In term of image quality, the axial resolution (Z-axis) typically depends on the bandwidth of the OCT light source; the lateral resolution (X-Y plane) is usually given by the numerical aperture of the microscope objective used, as depicted in Figure 1. Resolutions of both axis are typically in the order of 1–10 µm in OCT systems [26,27]. The sensitivity, on the other hand, is related to a combination of factors, including laser power (typically in the µW range to avoid damaging the tissues), scattering [28,29] (which can be enhanced with contrast agents), and scanning speed (of up to MHz for FD-OCTs).
Overall, OCTs are technically simple, compact, robust, and adaptable to various environments, which make them ideally suitable for biological applications.

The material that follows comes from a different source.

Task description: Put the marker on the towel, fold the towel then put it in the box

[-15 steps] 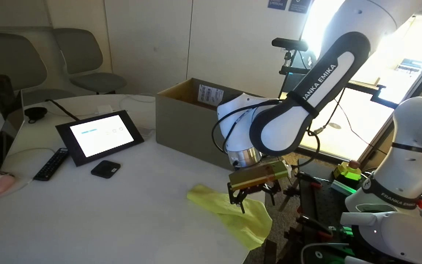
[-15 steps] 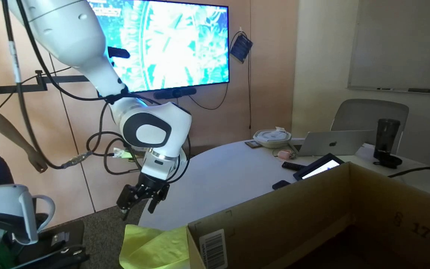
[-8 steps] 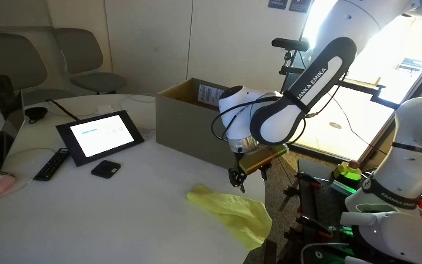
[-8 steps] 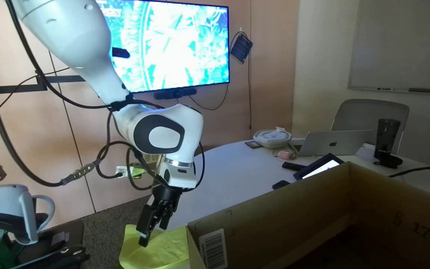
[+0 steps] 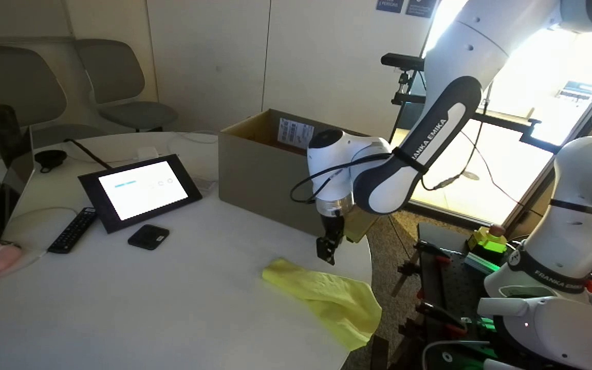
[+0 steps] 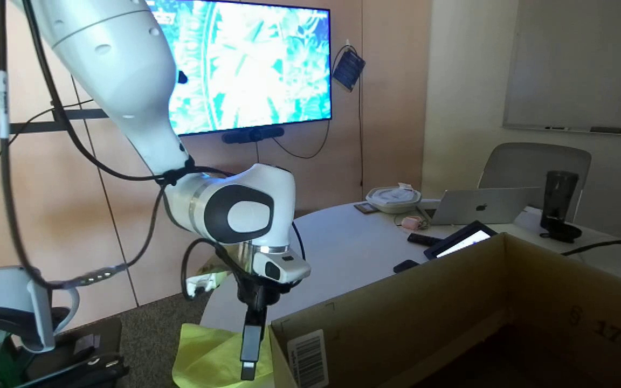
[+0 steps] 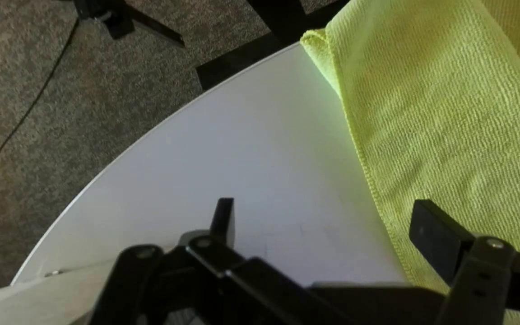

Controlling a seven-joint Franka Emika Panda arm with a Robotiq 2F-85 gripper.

3. Popularity of OCT in Botany

Owning to its many advantages, OCT has been extensively utilized in the medical field for various health applications and, more specifically, in ophthalmology, cardiology, and dermatology. The widespread adoption of OCT is illustrated by the ever-increasing number of publications pertaining its use in the medical field, numbering in the tens of thousands every year, as shown in Figure 2. In comparison, following the same metric, the use of OCT in botany is about fifty times less prevalent. This wide disparity between the use of OCT in the medical field and in botany is actually surprising given the comparable suitability and potential impact this technique has on both fields.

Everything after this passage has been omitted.